- Directions for this task -
Retype each entry below exactly as it stands.

Dataset records:
────

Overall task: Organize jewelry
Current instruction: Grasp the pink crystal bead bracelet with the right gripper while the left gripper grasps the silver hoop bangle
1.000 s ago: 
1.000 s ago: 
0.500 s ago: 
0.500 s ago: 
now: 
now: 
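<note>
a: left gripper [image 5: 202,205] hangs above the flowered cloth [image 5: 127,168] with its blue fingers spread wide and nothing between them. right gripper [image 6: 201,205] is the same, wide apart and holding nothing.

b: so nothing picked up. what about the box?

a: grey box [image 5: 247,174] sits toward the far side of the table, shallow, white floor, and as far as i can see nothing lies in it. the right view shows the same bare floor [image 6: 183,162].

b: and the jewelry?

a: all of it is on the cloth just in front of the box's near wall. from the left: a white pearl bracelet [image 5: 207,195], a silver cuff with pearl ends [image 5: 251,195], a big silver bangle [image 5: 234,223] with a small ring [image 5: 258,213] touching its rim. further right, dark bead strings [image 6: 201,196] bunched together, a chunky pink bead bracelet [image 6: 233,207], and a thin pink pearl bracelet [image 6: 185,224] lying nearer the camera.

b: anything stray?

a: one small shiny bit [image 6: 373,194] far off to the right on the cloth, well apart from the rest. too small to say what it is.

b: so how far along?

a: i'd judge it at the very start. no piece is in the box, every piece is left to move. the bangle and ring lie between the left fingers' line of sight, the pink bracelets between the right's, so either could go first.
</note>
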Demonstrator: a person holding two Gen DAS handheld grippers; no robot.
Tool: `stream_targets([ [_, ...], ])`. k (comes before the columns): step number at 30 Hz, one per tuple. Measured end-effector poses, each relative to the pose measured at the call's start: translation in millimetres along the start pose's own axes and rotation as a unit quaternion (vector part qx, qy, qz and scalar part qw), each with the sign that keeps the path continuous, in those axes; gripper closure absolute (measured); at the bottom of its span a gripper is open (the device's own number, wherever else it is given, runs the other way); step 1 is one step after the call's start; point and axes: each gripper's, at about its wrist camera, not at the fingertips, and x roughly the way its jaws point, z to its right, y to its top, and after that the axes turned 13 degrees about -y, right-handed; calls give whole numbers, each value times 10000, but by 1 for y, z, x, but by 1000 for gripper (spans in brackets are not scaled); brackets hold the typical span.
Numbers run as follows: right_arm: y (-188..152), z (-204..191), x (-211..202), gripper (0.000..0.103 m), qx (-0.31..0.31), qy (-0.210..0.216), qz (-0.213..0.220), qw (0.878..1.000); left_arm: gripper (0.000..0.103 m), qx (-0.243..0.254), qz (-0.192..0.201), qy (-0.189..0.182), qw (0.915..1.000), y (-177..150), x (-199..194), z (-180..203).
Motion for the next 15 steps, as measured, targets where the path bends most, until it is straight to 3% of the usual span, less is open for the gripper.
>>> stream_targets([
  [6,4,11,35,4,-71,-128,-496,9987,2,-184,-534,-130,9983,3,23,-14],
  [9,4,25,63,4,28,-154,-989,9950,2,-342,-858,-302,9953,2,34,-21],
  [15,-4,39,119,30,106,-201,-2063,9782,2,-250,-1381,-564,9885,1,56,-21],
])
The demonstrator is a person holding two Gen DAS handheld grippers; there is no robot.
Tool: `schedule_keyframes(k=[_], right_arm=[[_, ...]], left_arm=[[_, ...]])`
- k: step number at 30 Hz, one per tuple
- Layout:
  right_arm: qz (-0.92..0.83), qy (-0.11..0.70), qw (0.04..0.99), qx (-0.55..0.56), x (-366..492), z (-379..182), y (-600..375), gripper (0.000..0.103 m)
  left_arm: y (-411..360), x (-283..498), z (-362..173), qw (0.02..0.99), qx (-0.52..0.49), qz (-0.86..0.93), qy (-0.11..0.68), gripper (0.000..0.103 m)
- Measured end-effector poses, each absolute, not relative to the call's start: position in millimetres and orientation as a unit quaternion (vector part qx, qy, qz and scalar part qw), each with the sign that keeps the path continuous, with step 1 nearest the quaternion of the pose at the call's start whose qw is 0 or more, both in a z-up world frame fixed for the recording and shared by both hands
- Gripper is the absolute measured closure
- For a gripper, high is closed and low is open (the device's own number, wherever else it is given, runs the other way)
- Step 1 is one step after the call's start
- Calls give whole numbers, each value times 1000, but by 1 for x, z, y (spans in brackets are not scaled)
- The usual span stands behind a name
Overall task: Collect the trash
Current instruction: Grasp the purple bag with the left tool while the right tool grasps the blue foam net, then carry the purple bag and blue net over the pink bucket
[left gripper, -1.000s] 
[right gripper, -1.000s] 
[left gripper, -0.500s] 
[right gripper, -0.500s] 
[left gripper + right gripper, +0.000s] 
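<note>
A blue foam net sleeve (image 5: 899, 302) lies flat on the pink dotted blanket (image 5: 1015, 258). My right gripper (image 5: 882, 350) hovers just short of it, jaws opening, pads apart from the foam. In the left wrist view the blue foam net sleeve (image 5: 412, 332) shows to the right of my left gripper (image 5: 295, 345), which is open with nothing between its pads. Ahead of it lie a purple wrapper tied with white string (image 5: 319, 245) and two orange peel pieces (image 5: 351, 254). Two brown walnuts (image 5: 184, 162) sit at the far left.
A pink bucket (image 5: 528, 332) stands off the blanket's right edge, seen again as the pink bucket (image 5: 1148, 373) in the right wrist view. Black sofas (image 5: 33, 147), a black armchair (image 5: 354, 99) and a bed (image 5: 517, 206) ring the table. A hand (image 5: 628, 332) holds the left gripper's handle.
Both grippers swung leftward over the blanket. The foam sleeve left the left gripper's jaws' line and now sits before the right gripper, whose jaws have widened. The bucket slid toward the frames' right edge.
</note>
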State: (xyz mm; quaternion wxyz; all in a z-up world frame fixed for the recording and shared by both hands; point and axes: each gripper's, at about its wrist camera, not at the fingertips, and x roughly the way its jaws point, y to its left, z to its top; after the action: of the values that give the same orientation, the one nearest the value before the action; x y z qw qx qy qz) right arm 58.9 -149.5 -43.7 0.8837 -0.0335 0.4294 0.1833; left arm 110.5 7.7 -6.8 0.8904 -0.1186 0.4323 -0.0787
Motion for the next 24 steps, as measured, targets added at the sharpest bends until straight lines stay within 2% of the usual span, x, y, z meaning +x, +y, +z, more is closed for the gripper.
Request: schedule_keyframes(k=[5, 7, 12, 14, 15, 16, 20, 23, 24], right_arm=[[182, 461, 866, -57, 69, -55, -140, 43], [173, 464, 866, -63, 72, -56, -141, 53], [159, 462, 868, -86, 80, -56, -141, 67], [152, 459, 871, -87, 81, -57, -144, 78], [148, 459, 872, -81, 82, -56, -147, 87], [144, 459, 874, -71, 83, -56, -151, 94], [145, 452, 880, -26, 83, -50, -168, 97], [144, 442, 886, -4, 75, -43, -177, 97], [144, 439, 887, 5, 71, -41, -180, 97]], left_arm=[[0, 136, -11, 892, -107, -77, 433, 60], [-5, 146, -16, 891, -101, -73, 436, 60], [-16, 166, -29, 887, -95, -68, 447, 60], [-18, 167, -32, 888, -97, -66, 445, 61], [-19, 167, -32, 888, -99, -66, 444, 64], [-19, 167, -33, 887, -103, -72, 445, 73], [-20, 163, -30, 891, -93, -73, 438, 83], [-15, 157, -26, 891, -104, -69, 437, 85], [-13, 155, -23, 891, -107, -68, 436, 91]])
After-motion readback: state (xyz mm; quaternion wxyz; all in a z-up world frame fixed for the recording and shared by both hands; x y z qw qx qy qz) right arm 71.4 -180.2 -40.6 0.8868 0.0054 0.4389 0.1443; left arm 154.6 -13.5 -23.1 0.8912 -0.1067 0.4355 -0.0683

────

- Written response -
Overall task: Organize jewelry
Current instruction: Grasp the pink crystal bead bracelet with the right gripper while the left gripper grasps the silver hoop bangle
1.000 s ago: 
1.000 s ago: 
0.500 s ago: 
0.500 s ago: 
now: 
now: 
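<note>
a: left gripper [image 5: 202,205] hangs above the flowered cloth [image 5: 127,168] with its blue fingers spread wide and nothing between them. right gripper [image 6: 201,205] is the same, wide apart and holding nothing.

b: so nothing picked up. what about the box?

a: grey box [image 5: 247,174] sits toward the far side of the table, shallow, white floor, and as far as i can see nothing lies in it. the right view shows the same bare floor [image 6: 183,162].

b: and the jewelry?

a: all of it is on the cloth just in front of the box's near wall. from the left: a white pearl bracelet [image 5: 207,195], a silver cuff with pearl ends [image 5: 251,195], a big silver bangle [image 5: 234,223] with a small ring [image 5: 258,213] touching its rim. further right, dark bead strings [image 6: 201,196] bunched together, a chunky pink bead bracelet [image 6: 233,207], and a thin pink pearl bracelet [image 6: 185,224] lying nearer the camera.

b: anything stray?

a: one small shiny bit [image 6: 373,194] far off to the right on the cloth, well apart from the rest. too small to say what it is.

b: so how far along?

a: i'd judge it at the very start. no piece is in the box, every piece is left to move. the bangle and ring lie between the left fingers' line of sight, the pink bracelets between the right's, so either could go first.
</note>
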Demonstrator: a person holding two Gen DAS handheld grippers; no robot.
Tool: `stream_targets([ [_, ...], ])`. k (comes before the columns): step number at 30 Hz, one per tuple. Measured end-effector poses, each relative to the pose measured at the call's start: translation in millimetres along the start pose's own axes and rotation as a unit quaternion (vector part qx, qy, qz and scalar part qw), each with the sign that keeps the path continuous, in those axes; gripper closure absolute (measured); at the bottom of its span a gripper is open (the device's own number, wherever else it is given, runs the other way); step 1 is one step after the call's start; point and axes: each gripper's, at about its wrist camera, not at the fingertips, and x roughly the way its jaws point, z to its right, y to its top, and after that the axes turned 13 degrees about -y, right-handed; calls give whole numbers, each value times 10000, but by 1 for y, z, x, but by 1000 for gripper (spans in brackets are not scaled); brackets hold the typical span.
Numbers run as follows: right_arm: y (-188..152), z (-204..191), x (-211..202), gripper (0.000..0.103 m), qx (-0.31..0.31), qy (-0.210..0.216), qz (-0.213..0.220), qw (0.878..1.000); left_arm: gripper (0.000..0.103 m), qx (-0.243..0.254), qz (-0.192..0.201), qy (-0.189..0.182), qw (0.915..1.000), y (-177..150), x (-199..194), z (-180..203).
Motion for the next 15 steps, as measured, targets where the path bends most, until it is straight to 3% of the usual span, less is open for the gripper.
>>> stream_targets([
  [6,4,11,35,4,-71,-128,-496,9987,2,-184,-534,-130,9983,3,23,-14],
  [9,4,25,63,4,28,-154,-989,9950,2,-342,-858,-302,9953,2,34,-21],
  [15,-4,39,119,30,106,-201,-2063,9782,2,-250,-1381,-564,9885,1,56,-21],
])
The demonstrator is a person holding two Gen DAS handheld grippers; there is no robot.
Tool: `schedule_keyframes(k=[_], right_arm=[[_, ...]], left_arm=[[_, ...]])`
- k: step number at 30 Hz, one per tuple
- Layout:
  right_arm: qz (-0.92..0.83), qy (-0.11..0.70), qw (0.04..0.99), qx (-0.55..0.56), x (-366..492), z (-379..182), y (-600..375), gripper (0.000..0.103 m)
  left_arm: y (-411..360), x (-283..498), z (-362..173), qw (0.02..0.99), qx (-0.52..0.49), qz (-0.86..0.93), qy (-0.11..0.68), gripper (0.000..0.103 m)
- Measured end-effector poses, each absolute, not relative to the call's start: position in millimetres and orientation as a unit quaternion (vector part qx, qy, qz and scalar part qw), each with the sign that keeps the path continuous, with step 1 nearest the quaternion of the pose at the call's start whose qw is 0 or more, both in a z-up world frame fixed for the recording and shared by both hands
- Gripper is the absolute measured closure
- For a gripper, high is closed and low is open (the device's own number, wherever else it is given, runs the other way)
- Step 1 is one step after the call's start
- Calls give whole numbers, each value times 1000, but by 1 for x, z, y (spans in brackets are not scaled)
- The usual span stands behind a name
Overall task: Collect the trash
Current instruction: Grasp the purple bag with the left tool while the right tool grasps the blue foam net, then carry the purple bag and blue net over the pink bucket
[left gripper, -1.000s] 
[right gripper, -1.000s] 
[left gripper, -0.500s] 
[right gripper, -0.500s] 
[left gripper + right gripper, +0.000s] 
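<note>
A blue foam net sleeve (image 5: 899, 302) lies flat on the pink dotted blanket (image 5: 1015, 258). My right gripper (image 5: 882, 350) hovers just short of it, jaws opening, pads apart from the foam. In the left wrist view the blue foam net sleeve (image 5: 412, 332) shows to the right of my left gripper (image 5: 295, 345), which is open with nothing between its pads. Ahead of it lie a purple wrapper tied with white string (image 5: 319, 245) and two orange peel pieces (image 5: 351, 254). Two brown walnuts (image 5: 184, 162) sit at the far left.
A pink bucket (image 5: 528, 332) stands off the blanket's right edge, seen again as the pink bucket (image 5: 1148, 373) in the right wrist view. Black sofas (image 5: 33, 147), a black armchair (image 5: 354, 99) and a bed (image 5: 517, 206) ring the table. A hand (image 5: 628, 332) holds the left gripper's handle.
Both grippers swung leftward over the blanket. The foam sleeve left the left gripper's jaws' line and now sits before the right gripper, whose jaws have widened. The bucket slid toward the frames' right edge.
</note>
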State: (xyz mm; quaternion wxyz; all in a z-up world frame fixed for the recording and shared by both hands; point and axes: each gripper's, at about its wrist camera, not at the fingertips, and x roughly the way its jaws point, y to its left, z to its top; after the action: of the values that give the same orientation, the one nearest the value before the action; x y z qw qx qy qz) right arm 58.9 -149.5 -43.7 0.8837 -0.0335 0.4294 0.1833; left arm 110.5 7.7 -6.8 0.8904 -0.1186 0.4323 -0.0787
Motion for the next 24 steps, as measured, targets added at the sharpest bends until straight lines stay within 2% of the usual span, x, y, z meaning +x, +y, +z, more is closed for the gripper.
Request: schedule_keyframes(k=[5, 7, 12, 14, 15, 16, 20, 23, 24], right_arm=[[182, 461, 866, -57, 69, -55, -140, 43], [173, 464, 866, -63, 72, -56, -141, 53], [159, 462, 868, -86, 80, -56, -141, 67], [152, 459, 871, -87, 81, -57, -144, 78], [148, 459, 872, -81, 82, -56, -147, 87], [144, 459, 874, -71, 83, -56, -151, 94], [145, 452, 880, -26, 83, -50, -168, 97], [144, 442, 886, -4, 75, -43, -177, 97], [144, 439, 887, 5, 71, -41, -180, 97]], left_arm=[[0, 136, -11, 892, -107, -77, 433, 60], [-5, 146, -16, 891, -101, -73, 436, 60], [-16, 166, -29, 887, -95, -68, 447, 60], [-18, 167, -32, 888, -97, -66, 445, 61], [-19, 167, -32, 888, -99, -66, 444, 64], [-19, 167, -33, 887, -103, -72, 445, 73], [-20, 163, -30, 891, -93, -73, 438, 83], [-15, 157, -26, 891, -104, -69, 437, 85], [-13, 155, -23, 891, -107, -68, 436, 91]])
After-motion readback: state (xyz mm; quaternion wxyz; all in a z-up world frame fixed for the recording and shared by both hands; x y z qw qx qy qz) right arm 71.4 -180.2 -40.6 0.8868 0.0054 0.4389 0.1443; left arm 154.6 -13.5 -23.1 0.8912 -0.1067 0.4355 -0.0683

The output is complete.